Data segment START

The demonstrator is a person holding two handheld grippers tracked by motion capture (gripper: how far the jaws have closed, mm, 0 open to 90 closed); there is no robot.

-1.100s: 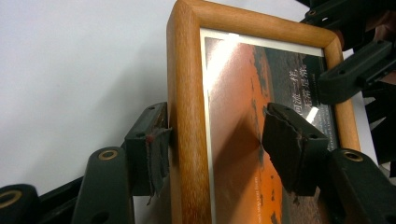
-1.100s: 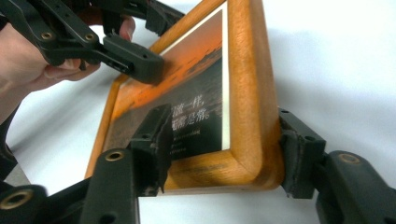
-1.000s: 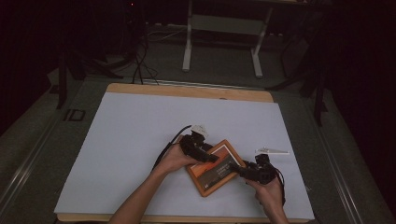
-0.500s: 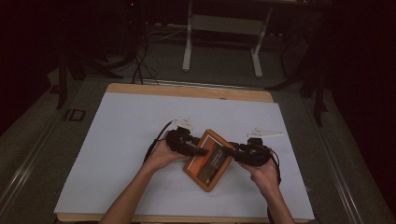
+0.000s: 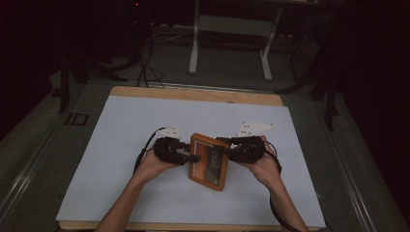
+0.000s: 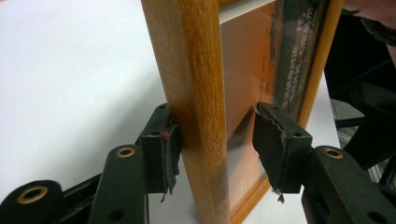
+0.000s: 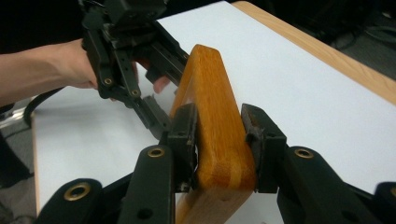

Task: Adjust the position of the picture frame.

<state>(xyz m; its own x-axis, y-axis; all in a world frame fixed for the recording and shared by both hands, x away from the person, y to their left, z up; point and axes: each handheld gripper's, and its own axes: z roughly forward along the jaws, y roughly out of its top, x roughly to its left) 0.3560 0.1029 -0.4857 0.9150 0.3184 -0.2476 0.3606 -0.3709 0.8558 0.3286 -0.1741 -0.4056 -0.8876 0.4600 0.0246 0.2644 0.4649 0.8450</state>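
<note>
Right gripper [image 7: 218,140] clamps wooden frame [image 5: 209,161] edge; left gripper [image 6: 218,149] closing, one pad off frame

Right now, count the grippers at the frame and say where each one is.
2. The left gripper is at the frame's left edge, that rail between its jaws with one pad off it. The right gripper clamps the frame's right edge.

The wooden picture frame [image 5: 209,162] no longer lies flat and slanted; it now stands lifted between the two sets of fingers, turned nearly square to the table edge. The left gripper [image 5: 192,157] and right gripper [image 5: 218,152] sit farther up the table than before, and both have just been closing their jaws, with the frame's rails between them.
</note>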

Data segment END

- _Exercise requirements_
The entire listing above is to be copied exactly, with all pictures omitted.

- _Result for this exercise_
The demonstrator is a person holding two handheld grippers tracked by motion capture (gripper: how far the jaws have closed, mm, 0 open to 90 closed); there is no robot.

-1.100s: 
-1.100s: 
-1.000s: 
-0.500s: 
+0.000s: 
+0.000s: 
+0.000s: 

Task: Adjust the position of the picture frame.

<state>(xyz m; its own x-axis, y-axis; all in a world frame fixed for the recording and shared by both hands, x away from the person, y to their left, z up; point and axes: each handheld gripper's, and its own axes: z roughly forward along the jaws, y roughly out of its top, x roughly to its left) 0.3560 0.1029 -0.4857 0.9150 0.3184 -0.2476 0.3606 -0.3709 0.8558 0.3286 -0.1741 -0.4056 -0.8876 0.4600 0.0246 0.2644 0.4649 0.8450</state>
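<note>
Right gripper [image 7: 218,140] clamps wooden frame [image 5: 209,161] edge; left gripper [image 6: 218,149] closing, one pad off frame

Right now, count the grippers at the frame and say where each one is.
2. The left gripper is at the frame's left edge, that rail between its jaws with one pad off it. The right gripper clamps the frame's right edge.

The wooden picture frame [image 5: 209,162] no longer lies flat and slanted; it now stands lifted between the two sets of fingers, turned nearly square to the table edge. The left gripper [image 5: 192,157] and right gripper [image 5: 218,152] sit farther up the table than before, and both have just been closing their jaws, with the frame's rails between them.
</note>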

That concludes the output.